■ Problem
Would you write out the full listing exactly, without any pictures?
╭─ The data
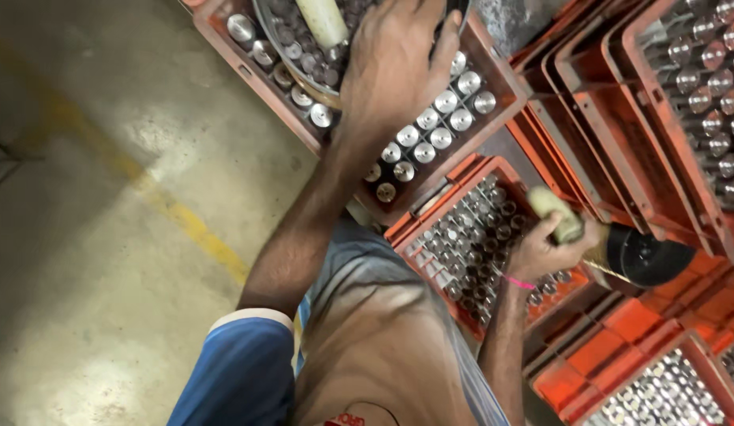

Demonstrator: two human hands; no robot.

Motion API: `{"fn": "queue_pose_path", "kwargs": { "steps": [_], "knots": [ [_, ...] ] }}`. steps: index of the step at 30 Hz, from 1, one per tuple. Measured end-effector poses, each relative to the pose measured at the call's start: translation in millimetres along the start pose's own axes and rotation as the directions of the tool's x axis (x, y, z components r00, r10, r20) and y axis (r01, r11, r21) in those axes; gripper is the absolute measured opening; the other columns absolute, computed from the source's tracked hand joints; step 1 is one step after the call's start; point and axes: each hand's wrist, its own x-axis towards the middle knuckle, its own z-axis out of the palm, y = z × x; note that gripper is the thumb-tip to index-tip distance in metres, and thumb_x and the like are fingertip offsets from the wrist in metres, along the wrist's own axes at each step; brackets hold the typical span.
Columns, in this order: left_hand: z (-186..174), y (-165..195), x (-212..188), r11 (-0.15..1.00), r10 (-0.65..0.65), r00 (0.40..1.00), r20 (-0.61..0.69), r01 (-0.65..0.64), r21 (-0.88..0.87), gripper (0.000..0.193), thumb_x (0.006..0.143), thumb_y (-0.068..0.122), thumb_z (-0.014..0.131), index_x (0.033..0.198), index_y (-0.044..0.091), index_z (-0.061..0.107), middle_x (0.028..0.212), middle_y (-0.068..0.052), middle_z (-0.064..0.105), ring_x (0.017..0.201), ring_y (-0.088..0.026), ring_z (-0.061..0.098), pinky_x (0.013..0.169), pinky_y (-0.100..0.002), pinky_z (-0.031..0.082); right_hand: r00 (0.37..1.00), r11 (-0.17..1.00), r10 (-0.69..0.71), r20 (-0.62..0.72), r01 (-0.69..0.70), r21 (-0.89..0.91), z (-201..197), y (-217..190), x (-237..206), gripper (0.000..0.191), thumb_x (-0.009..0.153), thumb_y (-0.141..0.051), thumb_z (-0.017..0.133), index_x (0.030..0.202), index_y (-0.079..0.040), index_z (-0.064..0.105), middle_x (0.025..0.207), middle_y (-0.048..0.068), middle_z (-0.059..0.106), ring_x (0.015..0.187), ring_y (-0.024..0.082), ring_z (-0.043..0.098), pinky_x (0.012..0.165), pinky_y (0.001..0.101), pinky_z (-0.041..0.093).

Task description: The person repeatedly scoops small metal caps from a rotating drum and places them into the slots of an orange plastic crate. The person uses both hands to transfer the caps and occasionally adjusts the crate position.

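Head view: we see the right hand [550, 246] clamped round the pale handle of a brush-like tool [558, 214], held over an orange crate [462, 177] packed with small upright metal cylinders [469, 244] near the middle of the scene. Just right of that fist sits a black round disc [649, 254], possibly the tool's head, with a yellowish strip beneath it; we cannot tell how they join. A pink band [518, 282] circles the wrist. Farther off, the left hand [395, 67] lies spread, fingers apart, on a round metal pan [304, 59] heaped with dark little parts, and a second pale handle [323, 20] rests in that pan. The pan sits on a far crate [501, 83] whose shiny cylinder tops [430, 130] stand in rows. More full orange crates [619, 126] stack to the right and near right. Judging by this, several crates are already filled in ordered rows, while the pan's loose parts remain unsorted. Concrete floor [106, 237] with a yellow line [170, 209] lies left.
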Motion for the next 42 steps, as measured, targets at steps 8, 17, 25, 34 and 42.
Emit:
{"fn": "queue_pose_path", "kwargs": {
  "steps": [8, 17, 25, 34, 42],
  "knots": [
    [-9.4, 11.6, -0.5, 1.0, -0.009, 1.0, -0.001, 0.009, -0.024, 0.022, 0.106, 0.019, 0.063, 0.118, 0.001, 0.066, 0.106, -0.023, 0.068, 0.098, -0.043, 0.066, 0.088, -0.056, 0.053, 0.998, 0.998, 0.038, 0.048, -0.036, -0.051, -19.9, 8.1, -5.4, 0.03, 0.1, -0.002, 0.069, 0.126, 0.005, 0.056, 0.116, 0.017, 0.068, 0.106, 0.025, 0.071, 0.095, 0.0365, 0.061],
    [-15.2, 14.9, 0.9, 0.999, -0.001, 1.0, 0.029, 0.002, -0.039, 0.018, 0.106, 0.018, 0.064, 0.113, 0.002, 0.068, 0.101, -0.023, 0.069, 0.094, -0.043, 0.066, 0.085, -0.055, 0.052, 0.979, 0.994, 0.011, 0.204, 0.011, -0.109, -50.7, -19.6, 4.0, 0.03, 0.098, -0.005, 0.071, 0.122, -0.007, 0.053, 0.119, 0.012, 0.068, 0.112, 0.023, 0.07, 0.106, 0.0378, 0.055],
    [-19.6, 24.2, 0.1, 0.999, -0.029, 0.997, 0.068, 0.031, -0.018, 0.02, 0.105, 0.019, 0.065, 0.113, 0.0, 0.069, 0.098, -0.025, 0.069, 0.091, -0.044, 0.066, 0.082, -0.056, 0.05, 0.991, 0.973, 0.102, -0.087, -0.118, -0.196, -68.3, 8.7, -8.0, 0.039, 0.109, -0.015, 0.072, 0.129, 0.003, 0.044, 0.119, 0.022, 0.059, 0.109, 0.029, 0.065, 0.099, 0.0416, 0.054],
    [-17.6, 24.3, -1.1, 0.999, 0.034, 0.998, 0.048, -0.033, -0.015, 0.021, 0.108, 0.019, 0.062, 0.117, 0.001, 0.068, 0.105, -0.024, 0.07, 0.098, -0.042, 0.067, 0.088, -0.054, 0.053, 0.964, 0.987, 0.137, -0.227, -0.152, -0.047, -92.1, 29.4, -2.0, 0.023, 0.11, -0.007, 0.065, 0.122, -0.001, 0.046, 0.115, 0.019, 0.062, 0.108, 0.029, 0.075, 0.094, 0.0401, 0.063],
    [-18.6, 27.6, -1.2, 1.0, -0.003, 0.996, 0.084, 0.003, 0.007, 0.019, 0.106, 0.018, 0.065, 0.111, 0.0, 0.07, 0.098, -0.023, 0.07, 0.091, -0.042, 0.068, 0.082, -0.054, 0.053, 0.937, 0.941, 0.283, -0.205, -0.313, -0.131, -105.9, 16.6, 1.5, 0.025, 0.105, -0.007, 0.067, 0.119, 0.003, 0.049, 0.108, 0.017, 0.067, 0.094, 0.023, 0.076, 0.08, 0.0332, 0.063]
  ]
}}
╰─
■ The answer
Demonstrator: two human hands; no robot.

Motion API: `{"fn": "queue_pose_path", "kwargs": { "steps": [_], "knots": [ [_, ...] ] }}`. steps: index of the step at 30 Hz, from 1, one per tuple. Measured end-effector poses, each relative to the pose measured at the call's start: translation in millimetres along the start pose's own axes and rotation as the directions of the tool's x axis (x, y, z components r00, r10, r20) and y axis (r01, r11, r21) in those axes; gripper is the absolute measured opening; the other columns absolute, computed from the source's tracked hand joints; step 1 is one step after the call's start; point and axes: each hand's wrist, its own x-axis towards the middle knuckle, its own z-axis out of the palm, y = z × x; note that gripper is the thumb-tip to index-tip distance in metres, and thumb_x and the like are fingertip offsets from the wrist in metres, along the wrist's own axes at each step; brackets hold the typical span.
Columns, in this order: left_hand: z (-186..174), y (-165..195), x (-212..188), r11 (-0.15..1.00), r10 (-0.65..0.65), r00 (0.40..1.00), r20 (-0.61..0.69), r01 (-0.65..0.64), r21 (-0.88..0.87), gripper (0.000..0.193), thumb_x (0.006..0.143), thumb_y (-0.068..0.122), thumb_z (-0.014..0.131), index_x (0.033..0.198), index_y (-0.044..0.091), index_z (-0.061..0.107), middle_x (0.028..0.212), middle_y (-0.068..0.052), middle_z (-0.064..0.105), ring_x (0.017..0.201), ring_y (-0.088..0.026), ring_z (-0.061..0.098), pinky_x (0.013..0.169), pinky_y (-0.100..0.002), pinky_z (-0.031..0.082); right_hand: r00 (0.37..1.00), r11 (-0.17..1.00), r10 (-0.69..0.71), r20 (-0.62..0.72), r01 (-0.69..0.70), r21 (-0.89..0.91), z (-201..197), y (-217..190), x (-237..206), gripper (0.000..0.191), thumb_x (-0.009..0.153), thumb_y (-0.141..0.051), thumb_z (-0.017..0.133), index_x (0.030..0.202), index_y (-0.079..0.040), index_z (-0.064..0.105), middle_x (0.025..0.207), middle_y (-0.048..0.068), middle_z (-0.059..0.106), ring_x (0.015..0.187), ring_y (-0.024..0.082), ring_z (-0.043..0.098), pinky_x (0.012..0.165), pinky_y (0.001..0.101), pinky_z (-0.041..0.093).

Task description: The person repeatedly scoops small metal caps from a rotating drum and places them into the slots of an orange plastic crate. The person uses both hands to transfer the caps and occasionally adjusts the crate position.

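Head view: we see the right hand [550, 246] clamped round the pale handle of a brush-like tool [558, 214], held over an orange crate [462, 177] packed with small upright metal cylinders [469, 244] near the middle of the scene. Just right of that fist sits a black round disc [649, 254], possibly the tool's head, with a yellowish strip beneath it; we cannot tell how they join. A pink band [518, 282] circles the wrist. Farther off, the left hand [395, 67] lies spread, fingers apart, on a round metal pan [304, 59] heaped with dark little parts, and a second pale handle [323, 20] rests in that pan. The pan sits on a far crate [501, 83] whose shiny cylinder tops [430, 130] stand in rows. More full orange crates [619, 126] stack to the right and near right. Judging by this, several crates are already filled in ordered rows, while the pan's loose parts remain unsorted. Concrete floor [106, 237] with a yellow line [170, 209] lies left.
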Motion for the next 42 steps, as measured, targets at steps 8, 17, 25, 34 and 42.
Emit:
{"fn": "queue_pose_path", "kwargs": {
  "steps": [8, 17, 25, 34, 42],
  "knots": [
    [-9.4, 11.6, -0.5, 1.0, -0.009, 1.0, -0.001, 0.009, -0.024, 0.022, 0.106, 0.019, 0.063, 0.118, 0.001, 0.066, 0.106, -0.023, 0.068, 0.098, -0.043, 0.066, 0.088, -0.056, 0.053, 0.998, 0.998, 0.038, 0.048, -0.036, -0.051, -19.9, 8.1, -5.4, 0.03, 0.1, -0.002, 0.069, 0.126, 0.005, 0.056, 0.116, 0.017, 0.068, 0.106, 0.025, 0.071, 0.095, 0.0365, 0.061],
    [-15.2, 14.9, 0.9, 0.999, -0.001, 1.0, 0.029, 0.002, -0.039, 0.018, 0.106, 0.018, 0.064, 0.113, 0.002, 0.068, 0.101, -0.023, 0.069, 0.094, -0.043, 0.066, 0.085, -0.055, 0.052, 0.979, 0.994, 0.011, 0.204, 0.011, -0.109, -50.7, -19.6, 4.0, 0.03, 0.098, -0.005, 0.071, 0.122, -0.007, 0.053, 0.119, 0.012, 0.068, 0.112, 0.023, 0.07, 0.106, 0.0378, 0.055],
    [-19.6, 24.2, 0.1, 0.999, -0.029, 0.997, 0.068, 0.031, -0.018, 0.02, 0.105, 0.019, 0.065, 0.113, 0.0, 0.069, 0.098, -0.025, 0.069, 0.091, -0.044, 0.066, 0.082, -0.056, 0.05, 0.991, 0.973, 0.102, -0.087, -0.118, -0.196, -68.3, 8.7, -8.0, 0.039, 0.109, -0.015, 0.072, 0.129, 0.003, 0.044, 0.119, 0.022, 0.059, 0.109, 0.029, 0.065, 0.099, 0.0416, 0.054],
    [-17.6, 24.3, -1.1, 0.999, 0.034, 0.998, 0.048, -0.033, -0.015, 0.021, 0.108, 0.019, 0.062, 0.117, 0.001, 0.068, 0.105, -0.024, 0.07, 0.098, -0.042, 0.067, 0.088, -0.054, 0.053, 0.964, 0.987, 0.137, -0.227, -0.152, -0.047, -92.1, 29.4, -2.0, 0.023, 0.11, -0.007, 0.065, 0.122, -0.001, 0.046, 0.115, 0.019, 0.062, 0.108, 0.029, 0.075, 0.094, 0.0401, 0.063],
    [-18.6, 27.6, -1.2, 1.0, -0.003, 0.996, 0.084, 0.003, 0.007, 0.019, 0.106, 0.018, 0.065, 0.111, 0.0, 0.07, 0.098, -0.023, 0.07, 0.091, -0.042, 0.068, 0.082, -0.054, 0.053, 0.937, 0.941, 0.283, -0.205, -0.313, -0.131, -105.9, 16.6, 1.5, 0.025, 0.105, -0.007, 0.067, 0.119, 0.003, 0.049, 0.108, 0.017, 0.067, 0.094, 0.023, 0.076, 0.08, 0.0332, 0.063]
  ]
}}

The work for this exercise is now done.